TASK PROMPT:
The records below need to be repeated exactly, though not their pictures.

Records from a data collection:
···

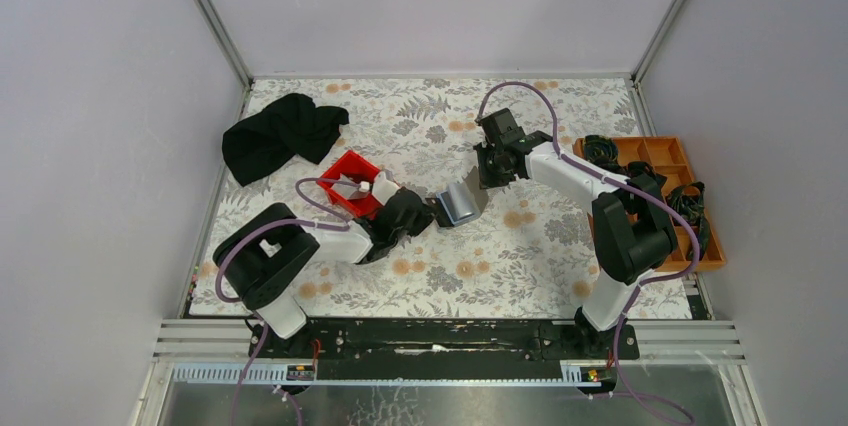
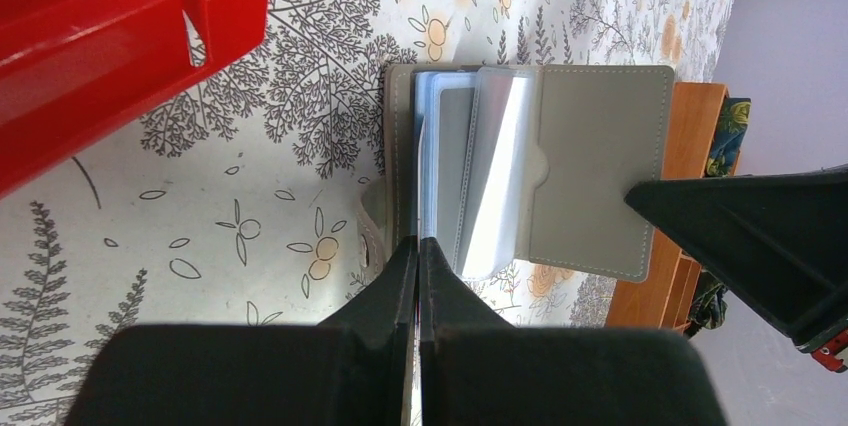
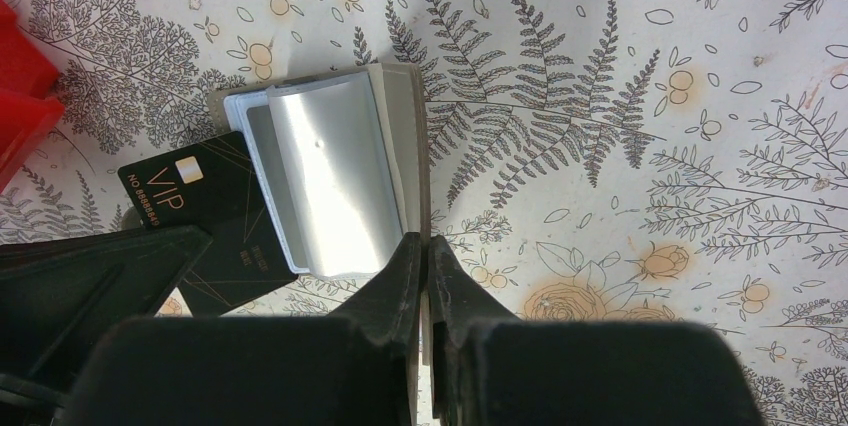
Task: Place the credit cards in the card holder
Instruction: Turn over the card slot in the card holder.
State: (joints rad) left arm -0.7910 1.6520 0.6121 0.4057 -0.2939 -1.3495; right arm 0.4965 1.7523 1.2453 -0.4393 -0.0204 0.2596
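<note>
Top external: card holder (image 1: 458, 204) open, held just right of red bin (image 1: 352, 164). Cover pinched by right gripper (image 3: 427, 238) so sleeves are exposed; black card (image 3: 200, 206) pinched by left gripper (image 2: 417, 241), presented to sleeve mouth.

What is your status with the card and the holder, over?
Left pincer shut on black card. Right pincer shut on card holder edge, holder open. Card at sleeves, not fully in. Red bin nearby, not blocking.

Closed left claw (image 2: 418, 258) at open grey card holder (image 2: 600, 166)
</note>
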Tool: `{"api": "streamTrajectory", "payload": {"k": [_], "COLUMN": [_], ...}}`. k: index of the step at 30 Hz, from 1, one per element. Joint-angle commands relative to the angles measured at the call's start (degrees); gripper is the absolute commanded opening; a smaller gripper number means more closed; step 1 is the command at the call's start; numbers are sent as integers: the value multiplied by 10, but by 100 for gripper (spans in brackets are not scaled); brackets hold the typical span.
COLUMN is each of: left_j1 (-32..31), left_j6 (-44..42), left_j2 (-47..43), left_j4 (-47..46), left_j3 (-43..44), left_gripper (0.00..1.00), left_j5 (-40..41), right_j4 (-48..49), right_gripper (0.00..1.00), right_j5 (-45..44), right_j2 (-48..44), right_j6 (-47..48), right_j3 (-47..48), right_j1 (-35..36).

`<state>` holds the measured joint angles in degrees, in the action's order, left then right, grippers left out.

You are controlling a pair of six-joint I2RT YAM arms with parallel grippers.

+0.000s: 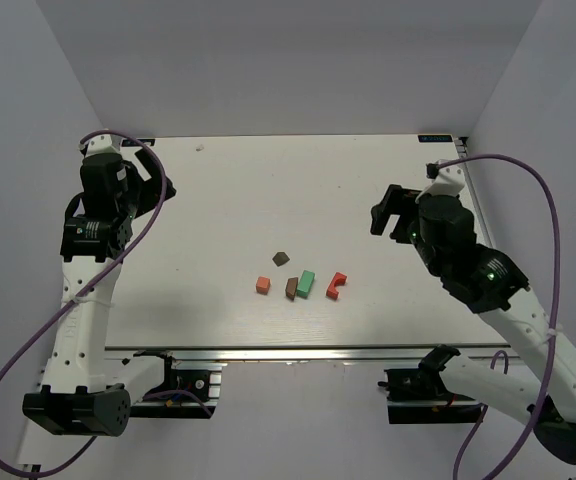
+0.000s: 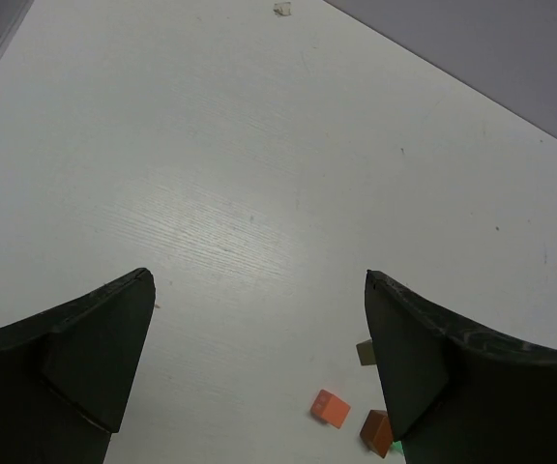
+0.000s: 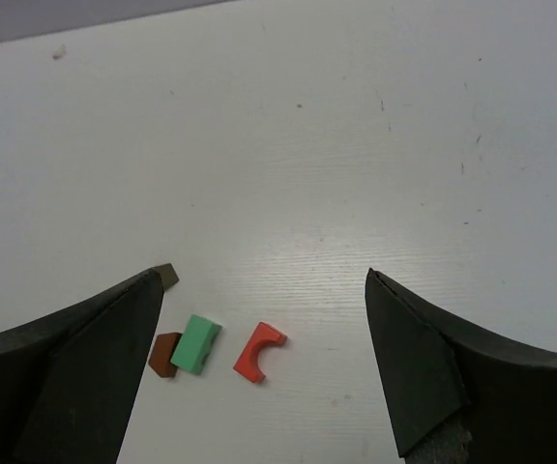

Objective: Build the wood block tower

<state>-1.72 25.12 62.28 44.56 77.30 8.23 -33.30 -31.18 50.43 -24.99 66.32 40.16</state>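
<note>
Top view: 5 wood blocks (image 1: pixel 291 288) lie loose mid-table, unstacked; right gripper (image 1: pixel 386 212) is nearer them than left gripper (image 1: pixel 163 185).
Left wrist: fingers apart, empty; orange cube (image 2: pixel 330 408) sits low, toward the right-hand finger.
Right wrist: fingers apart, empty; mint-green slab (image 3: pixel 196 343) and red notched piece (image 3: pixel 259 351) lie low, left of centre.

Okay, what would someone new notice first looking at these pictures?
Five tiny wood blocks lie loose near the middle of the white table, none stacked: orange cube, two brown pieces, green slab, red notched piece. The big left arm and right arm flank them from either side, jaws wide open and empty.
</note>
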Motion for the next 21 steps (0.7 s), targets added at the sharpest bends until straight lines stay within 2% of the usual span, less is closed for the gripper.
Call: {"api": "streamTrajectory", "payload": {"k": [1, 5, 11, 15, 16, 17, 21], "left_j1": [0, 1, 1, 0, 0, 1, 0], "left_j6": [4, 4, -1, -1, -1, 0, -4], "left_j2": [-4, -6, -12, -9, -9, -9, -18], "left_j4": [-8, -5, 0, 6, 9, 11, 19], "left_j3": [2, 0, -12, -12, -13, -14, -28], "left_gripper": [98, 98, 98, 98, 98, 98, 98], "left_j5": [-12, -15, -9, -9, -9, -8, -3], "right_j4": [-20, 3, 1, 38, 46, 55, 53], "right_gripper": [89, 89, 89, 89, 89, 89, 86], "right_j5": [-18, 38, 70, 166, 231, 256, 306], "right_j2": [28, 32, 56, 75, 82, 103, 166], "right_j6": [12, 32, 16, 21, 23, 28, -9], "right_j3": [20, -1, 2, -24, -31, -35, -47], "right_j1": [-1, -2, -2, -3, -2, -2, 0]}}
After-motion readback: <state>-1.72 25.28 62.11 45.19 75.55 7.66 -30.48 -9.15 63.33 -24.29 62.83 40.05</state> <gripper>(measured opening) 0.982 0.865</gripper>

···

RESPONSE BOX:
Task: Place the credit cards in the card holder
Instruction: Turn over the card slot in the card holder.
State: (joints rad) left arm -0.7910 1.6520 0.6121 0.4057 -0.2939 -1.3495; right arm 0.4965 1.7523 1.2453 -0.4393 -0.0204 0.2596
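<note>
Top external: card holder (image 1: 458, 204) open, held just right of red bin (image 1: 352, 164). Cover pinched by right gripper (image 3: 427, 238) so sleeves are exposed; black card (image 3: 200, 206) pinched by left gripper (image 2: 417, 241), presented to sleeve mouth.

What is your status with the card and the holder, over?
Left pincer shut on black card. Right pincer shut on card holder edge, holder open. Card at sleeves, not fully in. Red bin nearby, not blocking.

Closed left claw (image 2: 418, 258) at open grey card holder (image 2: 600, 166)
</note>
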Tool: `{"api": "streamTrajectory", "payload": {"k": [_], "COLUMN": [_], ...}}`. k: index of the step at 30 Hz, from 1, one per element. Joint-angle commands relative to the angles measured at the call's start (degrees); gripper is the absolute commanded opening; a smaller gripper number means more closed; step 1 is the command at the call's start; numbers are sent as integers: the value multiplied by 10, but by 100 for gripper (spans in brackets are not scaled); brackets hold the typical span.
COLUMN is each of: left_j1 (-32..31), left_j6 (-44..42), left_j2 (-47..43), left_j4 (-47..46), left_j3 (-43..44), left_gripper (0.00..1.00), left_j5 (-40..41), right_j4 (-48..49), right_gripper (0.00..1.00), right_j5 (-45..44), right_j2 (-48..44), right_j6 (-47..48), right_j3 (-47..48), right_j1 (-35..36).

`<state>` holds the measured joint angles in degrees, in the action's order, left then right, grippers left out.

You are controlling a pair of six-joint I2RT YAM arms with parallel grippers.

+0.000s: 
+0.000s: 
+0.000s: 

Objective: Build the wood block tower

<state>-1.72 25.12 62.28 44.56 77.30 8.23 -33.30 -31.18 50.43 -24.99 66.32 40.16</state>
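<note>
Top view: 5 wood blocks (image 1: pixel 291 288) lie loose mid-table, unstacked; right gripper (image 1: pixel 386 212) is nearer them than left gripper (image 1: pixel 163 185).
Left wrist: fingers apart, empty; orange cube (image 2: pixel 330 408) sits low, toward the right-hand finger.
Right wrist: fingers apart, empty; mint-green slab (image 3: pixel 196 343) and red notched piece (image 3: pixel 259 351) lie low, left of centre.

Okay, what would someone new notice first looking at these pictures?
Five tiny wood blocks lie loose near the middle of the white table, none stacked: orange cube, two brown pieces, green slab, red notched piece. The big left arm and right arm flank them from either side, jaws wide open and empty.
</note>
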Motion for the next 21 steps (0.7 s), targets added at the sharpest bends until straight lines stay within 2% of the usual span, less is closed for the gripper.
Call: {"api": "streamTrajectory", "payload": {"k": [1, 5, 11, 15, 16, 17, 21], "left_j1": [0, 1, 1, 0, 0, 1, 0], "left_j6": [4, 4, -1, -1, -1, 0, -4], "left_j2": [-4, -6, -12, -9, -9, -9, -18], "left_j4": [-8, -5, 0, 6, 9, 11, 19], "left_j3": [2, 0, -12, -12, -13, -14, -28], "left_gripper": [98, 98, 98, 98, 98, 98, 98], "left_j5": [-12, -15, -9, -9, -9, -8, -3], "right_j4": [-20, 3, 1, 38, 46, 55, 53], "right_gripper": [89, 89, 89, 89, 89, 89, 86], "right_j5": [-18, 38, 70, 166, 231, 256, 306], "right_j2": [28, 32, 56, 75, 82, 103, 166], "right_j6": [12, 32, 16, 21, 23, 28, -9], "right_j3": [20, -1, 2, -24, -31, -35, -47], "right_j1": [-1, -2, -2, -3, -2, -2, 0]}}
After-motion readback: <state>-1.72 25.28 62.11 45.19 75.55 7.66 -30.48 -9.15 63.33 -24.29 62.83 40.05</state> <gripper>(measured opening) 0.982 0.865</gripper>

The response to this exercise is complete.